His demise was much to the relief and delight of most thinking New Zealanders. That is except for the core group of oldies, red necks, malcontents, grumpies and nutters who will vote for Winston no matter what ... until they die. [The good news is that more and more of this bunch of Alzheimer suffers - also known as NZ First supporters - will die each year, meaning there will be less and less of them in time.]
Anyway, these hardcore NZ First supporters will have emptied their catheters and been rattling their walkers in pure excitement after seeing their demi-god back on the TV and returning from the political wilderness again.
For them; Winston's Lazarus-like return, spewing his well-versed lines about separatism, dishonesty and conspiracy theories would have been like the sweet music of WW2 darling Vera Lynn to the ears for this backward-looking bunch of cemetery fodder.

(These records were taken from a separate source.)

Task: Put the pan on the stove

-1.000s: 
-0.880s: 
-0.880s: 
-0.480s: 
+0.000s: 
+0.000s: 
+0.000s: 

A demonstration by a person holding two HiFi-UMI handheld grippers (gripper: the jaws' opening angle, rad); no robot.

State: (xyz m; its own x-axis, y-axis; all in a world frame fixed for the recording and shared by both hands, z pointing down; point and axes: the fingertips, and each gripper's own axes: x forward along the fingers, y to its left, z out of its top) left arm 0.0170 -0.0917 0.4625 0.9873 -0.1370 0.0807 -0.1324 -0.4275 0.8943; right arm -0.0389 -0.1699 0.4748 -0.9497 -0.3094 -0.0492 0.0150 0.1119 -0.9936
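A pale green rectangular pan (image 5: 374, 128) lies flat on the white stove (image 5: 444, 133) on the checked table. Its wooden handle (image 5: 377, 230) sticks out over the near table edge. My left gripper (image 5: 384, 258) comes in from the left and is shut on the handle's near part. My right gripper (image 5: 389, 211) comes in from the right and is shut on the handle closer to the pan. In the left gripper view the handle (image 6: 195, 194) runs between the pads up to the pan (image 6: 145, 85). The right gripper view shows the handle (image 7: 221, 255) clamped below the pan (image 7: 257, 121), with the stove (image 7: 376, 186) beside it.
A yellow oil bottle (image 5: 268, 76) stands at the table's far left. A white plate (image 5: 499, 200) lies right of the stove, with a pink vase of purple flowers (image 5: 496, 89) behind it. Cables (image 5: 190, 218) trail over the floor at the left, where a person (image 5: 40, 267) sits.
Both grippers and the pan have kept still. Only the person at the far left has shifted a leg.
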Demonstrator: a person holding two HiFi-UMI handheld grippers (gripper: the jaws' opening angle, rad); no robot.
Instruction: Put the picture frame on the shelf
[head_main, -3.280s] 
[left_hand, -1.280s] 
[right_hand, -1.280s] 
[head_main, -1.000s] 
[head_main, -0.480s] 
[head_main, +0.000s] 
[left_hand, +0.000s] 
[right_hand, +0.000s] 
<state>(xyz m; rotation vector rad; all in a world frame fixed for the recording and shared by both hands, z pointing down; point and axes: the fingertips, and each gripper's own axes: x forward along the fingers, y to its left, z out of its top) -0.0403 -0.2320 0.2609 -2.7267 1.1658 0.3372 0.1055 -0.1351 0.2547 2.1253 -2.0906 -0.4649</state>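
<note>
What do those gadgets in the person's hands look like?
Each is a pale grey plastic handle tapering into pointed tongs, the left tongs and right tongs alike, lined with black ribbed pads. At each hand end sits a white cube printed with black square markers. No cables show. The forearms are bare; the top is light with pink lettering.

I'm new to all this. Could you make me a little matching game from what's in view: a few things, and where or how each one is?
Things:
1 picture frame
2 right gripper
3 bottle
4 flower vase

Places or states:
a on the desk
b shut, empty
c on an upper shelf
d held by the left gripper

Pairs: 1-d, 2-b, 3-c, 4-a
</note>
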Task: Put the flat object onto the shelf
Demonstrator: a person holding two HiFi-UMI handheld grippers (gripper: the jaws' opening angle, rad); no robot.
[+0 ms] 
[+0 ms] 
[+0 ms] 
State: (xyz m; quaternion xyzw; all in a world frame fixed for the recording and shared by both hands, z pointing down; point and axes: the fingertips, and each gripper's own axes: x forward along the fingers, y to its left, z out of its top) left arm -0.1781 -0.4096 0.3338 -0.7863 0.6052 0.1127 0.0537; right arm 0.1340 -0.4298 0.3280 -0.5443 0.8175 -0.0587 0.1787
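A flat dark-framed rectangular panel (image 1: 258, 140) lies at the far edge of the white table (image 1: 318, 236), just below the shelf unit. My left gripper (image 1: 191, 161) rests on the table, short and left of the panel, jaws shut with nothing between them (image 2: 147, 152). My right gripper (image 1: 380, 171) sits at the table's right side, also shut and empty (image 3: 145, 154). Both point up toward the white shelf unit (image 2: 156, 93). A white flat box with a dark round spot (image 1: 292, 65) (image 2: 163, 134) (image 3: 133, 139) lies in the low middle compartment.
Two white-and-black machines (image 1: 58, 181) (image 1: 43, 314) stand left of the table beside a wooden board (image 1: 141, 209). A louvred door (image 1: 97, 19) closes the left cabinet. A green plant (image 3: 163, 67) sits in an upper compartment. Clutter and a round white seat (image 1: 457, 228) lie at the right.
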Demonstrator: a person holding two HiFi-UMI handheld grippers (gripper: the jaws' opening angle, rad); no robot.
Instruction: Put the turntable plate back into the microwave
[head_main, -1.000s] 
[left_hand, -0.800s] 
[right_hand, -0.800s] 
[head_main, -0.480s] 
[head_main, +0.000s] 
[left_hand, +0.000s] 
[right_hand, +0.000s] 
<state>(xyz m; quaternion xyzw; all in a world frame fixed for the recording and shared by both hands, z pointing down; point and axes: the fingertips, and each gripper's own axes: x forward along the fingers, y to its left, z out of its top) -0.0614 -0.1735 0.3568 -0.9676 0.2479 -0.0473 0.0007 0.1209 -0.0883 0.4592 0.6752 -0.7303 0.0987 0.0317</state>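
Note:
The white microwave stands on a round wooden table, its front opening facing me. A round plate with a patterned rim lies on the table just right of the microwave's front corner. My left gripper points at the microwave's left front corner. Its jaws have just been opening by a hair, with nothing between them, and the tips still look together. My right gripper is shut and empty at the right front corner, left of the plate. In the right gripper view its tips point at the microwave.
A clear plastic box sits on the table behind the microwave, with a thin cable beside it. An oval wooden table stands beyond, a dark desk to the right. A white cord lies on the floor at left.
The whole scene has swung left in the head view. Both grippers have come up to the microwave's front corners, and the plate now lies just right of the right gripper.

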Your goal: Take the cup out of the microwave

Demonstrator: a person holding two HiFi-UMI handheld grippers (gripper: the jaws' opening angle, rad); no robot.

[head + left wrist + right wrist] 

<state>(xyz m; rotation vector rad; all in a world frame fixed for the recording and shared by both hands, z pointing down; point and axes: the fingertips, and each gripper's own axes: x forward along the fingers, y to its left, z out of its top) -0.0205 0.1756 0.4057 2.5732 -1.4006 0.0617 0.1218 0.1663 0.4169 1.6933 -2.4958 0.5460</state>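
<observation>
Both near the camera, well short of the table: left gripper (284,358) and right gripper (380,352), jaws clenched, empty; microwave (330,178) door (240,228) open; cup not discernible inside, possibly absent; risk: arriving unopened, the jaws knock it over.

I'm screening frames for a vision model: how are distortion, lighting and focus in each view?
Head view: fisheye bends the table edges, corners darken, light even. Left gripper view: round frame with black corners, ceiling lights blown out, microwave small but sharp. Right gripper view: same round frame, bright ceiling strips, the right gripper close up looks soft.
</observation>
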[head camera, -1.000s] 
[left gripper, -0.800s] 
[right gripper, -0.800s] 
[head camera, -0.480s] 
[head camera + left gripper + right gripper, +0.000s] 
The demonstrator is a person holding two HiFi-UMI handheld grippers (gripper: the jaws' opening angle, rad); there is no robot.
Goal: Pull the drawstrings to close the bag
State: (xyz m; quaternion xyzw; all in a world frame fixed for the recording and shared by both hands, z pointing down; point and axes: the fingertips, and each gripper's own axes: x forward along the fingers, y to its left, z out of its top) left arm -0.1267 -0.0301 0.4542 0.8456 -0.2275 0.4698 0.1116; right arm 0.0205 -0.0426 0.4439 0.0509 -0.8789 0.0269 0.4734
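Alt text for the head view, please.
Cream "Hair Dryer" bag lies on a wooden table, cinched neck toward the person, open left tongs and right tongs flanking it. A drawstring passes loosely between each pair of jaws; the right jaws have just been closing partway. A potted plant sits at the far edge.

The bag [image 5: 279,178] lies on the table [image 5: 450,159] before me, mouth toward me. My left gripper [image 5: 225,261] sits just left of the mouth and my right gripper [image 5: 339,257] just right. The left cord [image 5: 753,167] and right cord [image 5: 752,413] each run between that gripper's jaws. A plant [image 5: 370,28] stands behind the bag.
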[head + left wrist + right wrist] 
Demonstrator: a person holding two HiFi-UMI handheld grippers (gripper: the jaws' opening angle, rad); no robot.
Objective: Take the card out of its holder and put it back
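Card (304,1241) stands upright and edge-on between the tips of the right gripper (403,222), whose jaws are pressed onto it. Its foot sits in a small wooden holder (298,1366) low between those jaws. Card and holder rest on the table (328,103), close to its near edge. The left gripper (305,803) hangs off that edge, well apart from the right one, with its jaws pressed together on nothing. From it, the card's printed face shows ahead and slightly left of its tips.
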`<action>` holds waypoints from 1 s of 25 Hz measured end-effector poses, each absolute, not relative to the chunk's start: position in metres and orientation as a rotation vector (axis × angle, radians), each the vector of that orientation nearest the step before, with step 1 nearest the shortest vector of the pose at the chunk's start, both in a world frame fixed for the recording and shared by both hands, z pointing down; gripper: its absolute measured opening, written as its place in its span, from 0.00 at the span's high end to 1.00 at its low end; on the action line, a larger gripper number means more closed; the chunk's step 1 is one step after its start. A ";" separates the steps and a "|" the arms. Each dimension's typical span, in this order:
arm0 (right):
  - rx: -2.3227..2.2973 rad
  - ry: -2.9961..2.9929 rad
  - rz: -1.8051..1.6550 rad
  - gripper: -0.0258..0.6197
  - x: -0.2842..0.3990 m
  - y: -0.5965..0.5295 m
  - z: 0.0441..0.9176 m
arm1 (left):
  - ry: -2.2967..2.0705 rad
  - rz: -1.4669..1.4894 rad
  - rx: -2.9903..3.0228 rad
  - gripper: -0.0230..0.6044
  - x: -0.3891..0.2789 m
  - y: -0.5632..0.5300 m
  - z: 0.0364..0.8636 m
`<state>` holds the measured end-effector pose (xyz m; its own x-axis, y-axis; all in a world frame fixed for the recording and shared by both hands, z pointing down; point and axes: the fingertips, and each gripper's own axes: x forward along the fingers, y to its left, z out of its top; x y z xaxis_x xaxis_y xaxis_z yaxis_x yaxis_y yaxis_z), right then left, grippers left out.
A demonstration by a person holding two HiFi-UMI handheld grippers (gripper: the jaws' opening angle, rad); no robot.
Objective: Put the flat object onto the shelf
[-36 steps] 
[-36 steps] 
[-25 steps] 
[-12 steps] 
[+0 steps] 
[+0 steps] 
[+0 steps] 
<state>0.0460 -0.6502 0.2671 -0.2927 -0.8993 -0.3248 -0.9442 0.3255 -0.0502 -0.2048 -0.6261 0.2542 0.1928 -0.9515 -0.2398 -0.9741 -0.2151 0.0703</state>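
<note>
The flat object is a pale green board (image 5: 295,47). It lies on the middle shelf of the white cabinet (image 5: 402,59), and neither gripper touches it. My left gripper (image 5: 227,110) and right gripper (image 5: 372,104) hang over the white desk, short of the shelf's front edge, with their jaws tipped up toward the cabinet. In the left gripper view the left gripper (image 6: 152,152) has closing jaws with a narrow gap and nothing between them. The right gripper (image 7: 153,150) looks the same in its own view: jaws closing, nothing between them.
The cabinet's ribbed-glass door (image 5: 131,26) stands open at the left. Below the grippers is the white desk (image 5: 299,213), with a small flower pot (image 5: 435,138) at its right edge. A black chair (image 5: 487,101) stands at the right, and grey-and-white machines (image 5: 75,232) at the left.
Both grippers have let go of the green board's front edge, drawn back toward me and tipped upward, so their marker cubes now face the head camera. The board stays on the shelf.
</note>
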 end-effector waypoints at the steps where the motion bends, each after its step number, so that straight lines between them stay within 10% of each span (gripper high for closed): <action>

Unfortunately (or fortunately, depending where you stand on the political spectrum, for both Winston and his supporters his messages were about as fresh as the old war horse's suit and tie - which happened to be exactly the same as when he exited stage left on election night.
So the Saint suggests that Winston's scaremongering and fanciful claims are likely to have a similar smell and taste to the general public as his policies did at the last election - somewhat stale and well passed their used-by-date!
Let's hope that just like his polices and core supporters, Winston Peters chances of making a comeback in election 2011 are about as dead as Michael Jackson!